WHAT TO WORK ON: Write out exactly the lines of the entries below from the one holding "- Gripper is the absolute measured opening" to the one holding "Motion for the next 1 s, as", inclusive, and leave out all other lines.

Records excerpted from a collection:
········

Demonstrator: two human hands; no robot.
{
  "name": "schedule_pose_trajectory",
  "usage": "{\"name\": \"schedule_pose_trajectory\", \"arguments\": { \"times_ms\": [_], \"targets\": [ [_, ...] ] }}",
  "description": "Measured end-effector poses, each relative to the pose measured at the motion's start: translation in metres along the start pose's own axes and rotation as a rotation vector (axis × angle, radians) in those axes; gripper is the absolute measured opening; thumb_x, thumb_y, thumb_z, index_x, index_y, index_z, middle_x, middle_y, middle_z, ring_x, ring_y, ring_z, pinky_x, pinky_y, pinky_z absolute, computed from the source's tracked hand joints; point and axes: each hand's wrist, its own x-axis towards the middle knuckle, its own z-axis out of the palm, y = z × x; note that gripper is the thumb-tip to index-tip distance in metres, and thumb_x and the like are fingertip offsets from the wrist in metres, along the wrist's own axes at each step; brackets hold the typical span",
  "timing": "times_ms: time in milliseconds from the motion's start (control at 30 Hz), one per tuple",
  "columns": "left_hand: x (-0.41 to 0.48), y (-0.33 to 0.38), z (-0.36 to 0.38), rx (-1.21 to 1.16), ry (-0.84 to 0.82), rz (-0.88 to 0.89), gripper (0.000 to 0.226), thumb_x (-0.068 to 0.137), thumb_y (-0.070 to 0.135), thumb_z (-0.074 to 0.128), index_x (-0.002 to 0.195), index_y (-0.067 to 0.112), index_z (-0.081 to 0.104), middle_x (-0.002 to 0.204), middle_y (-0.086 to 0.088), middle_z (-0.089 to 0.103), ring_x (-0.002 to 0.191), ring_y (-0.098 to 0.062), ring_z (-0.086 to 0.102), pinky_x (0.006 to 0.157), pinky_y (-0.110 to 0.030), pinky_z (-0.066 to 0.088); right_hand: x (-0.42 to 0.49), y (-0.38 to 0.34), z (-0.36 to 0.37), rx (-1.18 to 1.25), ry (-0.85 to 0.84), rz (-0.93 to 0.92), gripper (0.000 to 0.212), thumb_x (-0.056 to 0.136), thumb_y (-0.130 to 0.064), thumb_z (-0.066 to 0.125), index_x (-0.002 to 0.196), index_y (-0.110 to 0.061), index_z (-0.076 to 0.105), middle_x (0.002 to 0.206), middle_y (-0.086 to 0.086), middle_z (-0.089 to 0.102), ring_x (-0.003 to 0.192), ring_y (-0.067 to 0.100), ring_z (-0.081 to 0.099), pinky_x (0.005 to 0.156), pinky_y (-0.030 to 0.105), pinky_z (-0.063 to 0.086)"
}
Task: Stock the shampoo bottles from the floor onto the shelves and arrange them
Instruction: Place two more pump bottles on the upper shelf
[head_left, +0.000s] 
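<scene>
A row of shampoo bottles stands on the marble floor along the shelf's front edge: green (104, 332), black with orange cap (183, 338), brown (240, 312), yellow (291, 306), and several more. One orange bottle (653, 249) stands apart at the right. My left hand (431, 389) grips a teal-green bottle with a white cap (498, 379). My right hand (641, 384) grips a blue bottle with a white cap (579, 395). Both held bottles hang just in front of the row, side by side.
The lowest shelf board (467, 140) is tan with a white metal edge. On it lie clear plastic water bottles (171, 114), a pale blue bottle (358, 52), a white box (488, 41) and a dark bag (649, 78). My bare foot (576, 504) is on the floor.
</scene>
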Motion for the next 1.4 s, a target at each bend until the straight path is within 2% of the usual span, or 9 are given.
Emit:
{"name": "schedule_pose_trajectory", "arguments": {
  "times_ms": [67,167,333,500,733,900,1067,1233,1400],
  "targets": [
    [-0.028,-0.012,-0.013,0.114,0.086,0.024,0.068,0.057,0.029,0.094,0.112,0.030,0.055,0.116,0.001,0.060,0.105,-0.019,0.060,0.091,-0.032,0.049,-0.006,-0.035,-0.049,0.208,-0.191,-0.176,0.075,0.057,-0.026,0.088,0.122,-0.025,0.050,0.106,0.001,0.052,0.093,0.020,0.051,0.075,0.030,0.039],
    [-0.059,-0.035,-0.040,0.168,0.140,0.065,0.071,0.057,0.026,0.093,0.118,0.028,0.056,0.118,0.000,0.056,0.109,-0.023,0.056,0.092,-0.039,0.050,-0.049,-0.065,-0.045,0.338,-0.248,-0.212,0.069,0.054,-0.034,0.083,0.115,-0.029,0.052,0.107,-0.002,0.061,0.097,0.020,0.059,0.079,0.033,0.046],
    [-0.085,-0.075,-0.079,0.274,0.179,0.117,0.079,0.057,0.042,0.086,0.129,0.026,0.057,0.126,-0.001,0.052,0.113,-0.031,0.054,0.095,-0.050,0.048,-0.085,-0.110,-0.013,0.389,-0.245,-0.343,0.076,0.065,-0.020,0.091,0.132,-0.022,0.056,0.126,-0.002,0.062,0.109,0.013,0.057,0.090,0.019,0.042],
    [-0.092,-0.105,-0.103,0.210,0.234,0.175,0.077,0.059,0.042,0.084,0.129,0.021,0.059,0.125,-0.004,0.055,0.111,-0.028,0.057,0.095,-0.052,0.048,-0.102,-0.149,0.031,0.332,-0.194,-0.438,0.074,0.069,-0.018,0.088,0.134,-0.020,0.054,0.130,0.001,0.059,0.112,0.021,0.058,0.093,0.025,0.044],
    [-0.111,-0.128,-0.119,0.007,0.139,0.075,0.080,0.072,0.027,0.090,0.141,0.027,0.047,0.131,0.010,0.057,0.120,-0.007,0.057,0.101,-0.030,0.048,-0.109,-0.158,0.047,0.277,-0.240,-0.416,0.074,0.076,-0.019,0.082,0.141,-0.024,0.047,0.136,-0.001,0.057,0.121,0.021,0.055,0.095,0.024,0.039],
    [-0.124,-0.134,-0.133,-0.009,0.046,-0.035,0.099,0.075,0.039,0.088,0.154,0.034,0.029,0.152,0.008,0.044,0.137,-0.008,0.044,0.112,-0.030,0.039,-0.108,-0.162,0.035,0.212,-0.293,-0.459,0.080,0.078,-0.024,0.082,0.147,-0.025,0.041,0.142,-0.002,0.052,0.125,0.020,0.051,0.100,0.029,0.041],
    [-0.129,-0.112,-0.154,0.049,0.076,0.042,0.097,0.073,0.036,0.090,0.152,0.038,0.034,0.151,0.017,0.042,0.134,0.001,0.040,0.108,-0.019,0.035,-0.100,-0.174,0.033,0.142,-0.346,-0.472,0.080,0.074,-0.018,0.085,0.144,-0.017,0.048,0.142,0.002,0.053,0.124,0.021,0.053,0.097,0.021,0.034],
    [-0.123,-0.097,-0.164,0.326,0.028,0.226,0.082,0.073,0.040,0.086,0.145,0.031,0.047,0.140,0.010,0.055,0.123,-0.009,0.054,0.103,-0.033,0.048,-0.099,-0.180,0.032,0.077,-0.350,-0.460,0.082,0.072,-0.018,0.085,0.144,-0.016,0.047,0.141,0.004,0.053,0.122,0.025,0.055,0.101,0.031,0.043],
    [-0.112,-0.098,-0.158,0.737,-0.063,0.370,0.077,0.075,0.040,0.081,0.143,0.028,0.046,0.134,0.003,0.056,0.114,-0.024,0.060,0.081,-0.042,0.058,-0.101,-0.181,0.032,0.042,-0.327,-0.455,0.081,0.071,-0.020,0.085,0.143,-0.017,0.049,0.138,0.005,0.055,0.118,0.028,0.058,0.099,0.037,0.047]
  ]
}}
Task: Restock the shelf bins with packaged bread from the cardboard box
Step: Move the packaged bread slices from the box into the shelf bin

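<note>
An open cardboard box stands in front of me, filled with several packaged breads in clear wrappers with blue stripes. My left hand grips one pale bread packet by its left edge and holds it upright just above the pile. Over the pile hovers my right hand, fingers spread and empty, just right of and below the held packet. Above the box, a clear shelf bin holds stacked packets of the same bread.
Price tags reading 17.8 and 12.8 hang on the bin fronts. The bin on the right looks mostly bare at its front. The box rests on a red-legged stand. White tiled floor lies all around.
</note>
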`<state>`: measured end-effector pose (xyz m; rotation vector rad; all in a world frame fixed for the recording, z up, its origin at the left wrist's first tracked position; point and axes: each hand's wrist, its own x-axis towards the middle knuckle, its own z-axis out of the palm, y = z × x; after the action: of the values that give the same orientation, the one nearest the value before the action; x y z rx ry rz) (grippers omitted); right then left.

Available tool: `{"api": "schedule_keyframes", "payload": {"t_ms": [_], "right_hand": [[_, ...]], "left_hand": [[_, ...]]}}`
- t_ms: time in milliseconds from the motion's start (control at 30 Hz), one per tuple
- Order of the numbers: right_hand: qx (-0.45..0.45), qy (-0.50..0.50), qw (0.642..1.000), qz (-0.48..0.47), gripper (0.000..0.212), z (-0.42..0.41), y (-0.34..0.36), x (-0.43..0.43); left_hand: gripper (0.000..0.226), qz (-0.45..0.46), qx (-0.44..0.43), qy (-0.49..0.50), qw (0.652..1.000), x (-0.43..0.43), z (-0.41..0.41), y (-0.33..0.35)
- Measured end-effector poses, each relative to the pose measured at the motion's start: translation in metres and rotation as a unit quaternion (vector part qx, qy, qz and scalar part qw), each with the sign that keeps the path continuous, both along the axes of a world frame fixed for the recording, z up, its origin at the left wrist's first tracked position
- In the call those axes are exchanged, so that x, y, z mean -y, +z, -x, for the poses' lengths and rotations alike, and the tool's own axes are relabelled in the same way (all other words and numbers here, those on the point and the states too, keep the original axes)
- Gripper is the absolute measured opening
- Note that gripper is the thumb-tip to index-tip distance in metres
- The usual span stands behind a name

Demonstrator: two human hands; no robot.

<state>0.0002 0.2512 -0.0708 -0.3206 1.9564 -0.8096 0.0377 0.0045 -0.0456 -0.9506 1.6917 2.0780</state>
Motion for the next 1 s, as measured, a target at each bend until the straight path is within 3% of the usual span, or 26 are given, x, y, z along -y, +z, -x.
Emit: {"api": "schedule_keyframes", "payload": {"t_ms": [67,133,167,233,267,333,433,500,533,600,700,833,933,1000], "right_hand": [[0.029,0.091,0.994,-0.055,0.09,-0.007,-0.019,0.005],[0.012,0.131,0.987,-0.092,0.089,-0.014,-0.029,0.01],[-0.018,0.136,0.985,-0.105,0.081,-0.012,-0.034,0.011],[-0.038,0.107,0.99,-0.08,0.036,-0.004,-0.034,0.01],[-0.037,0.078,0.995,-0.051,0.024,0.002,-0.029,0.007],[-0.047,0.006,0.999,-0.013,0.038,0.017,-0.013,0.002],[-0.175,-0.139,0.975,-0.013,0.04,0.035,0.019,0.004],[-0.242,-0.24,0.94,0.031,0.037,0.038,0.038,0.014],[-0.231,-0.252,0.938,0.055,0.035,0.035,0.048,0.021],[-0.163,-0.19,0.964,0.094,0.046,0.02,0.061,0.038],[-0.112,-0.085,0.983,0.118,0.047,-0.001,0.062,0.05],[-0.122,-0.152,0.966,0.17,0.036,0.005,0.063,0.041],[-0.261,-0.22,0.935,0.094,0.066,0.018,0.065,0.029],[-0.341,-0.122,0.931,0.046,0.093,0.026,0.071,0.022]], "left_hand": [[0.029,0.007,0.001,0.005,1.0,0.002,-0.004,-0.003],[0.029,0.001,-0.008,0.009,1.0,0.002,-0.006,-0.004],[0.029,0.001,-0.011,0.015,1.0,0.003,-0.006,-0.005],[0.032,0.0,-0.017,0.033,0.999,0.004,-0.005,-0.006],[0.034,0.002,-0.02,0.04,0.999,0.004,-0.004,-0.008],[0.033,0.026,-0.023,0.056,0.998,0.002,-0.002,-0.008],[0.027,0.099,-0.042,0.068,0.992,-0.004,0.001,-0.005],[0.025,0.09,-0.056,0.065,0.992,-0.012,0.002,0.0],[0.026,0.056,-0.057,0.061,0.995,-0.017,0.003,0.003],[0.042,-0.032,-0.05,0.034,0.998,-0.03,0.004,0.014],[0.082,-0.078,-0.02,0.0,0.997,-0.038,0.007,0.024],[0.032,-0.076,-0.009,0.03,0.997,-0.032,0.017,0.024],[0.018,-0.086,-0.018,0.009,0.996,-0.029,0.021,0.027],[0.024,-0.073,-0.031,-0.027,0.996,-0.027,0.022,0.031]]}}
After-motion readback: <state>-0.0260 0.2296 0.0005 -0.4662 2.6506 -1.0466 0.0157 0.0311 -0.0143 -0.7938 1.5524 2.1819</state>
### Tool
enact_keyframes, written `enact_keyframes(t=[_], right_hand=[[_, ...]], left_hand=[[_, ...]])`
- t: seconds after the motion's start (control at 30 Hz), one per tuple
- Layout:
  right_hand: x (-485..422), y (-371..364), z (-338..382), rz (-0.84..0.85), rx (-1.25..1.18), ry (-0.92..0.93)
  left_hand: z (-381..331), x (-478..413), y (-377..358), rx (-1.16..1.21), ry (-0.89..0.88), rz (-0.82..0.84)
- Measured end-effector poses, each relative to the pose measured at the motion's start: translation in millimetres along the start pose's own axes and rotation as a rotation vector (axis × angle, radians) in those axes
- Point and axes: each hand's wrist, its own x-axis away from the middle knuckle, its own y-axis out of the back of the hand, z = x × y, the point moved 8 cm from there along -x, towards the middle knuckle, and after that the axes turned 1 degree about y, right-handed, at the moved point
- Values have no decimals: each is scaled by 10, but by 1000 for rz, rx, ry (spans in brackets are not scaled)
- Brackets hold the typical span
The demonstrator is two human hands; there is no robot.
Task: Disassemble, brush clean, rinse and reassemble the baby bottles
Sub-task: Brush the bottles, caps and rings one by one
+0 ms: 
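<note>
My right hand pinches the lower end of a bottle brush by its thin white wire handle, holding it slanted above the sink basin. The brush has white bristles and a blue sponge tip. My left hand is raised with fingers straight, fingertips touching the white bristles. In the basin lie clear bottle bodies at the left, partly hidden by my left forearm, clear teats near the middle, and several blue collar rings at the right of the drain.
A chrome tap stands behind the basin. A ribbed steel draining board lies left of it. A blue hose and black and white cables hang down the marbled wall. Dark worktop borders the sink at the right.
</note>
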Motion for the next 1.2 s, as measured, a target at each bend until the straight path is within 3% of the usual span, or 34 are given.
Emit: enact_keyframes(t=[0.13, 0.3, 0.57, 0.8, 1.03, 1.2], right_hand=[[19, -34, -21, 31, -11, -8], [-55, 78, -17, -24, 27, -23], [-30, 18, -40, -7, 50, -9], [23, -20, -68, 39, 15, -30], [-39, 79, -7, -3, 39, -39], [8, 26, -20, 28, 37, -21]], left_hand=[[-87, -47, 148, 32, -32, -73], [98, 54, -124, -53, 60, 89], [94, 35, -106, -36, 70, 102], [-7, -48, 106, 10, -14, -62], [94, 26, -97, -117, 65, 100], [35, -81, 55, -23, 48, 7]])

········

EXPECTED OUTPUT:
- Gripper is the absolute measured opening
- Note that gripper is the thumb-tip to index-tip distance in metres
- The usual span stands behind a name

Demonstrator: two human hands; no robot.

<state>0.0002 0.2512 -0.0708 -0.3206 1.9564 -0.8096 0.0377 0.0045 -0.0456 -0.9506 1.6917 2.0780</state>
Motion for the next 1 s, as measured, a target at each bend until the straight path is within 3% of the usual span, or 26 are given, x, y, z along -y, +z, -x.

Nothing further is required of this output.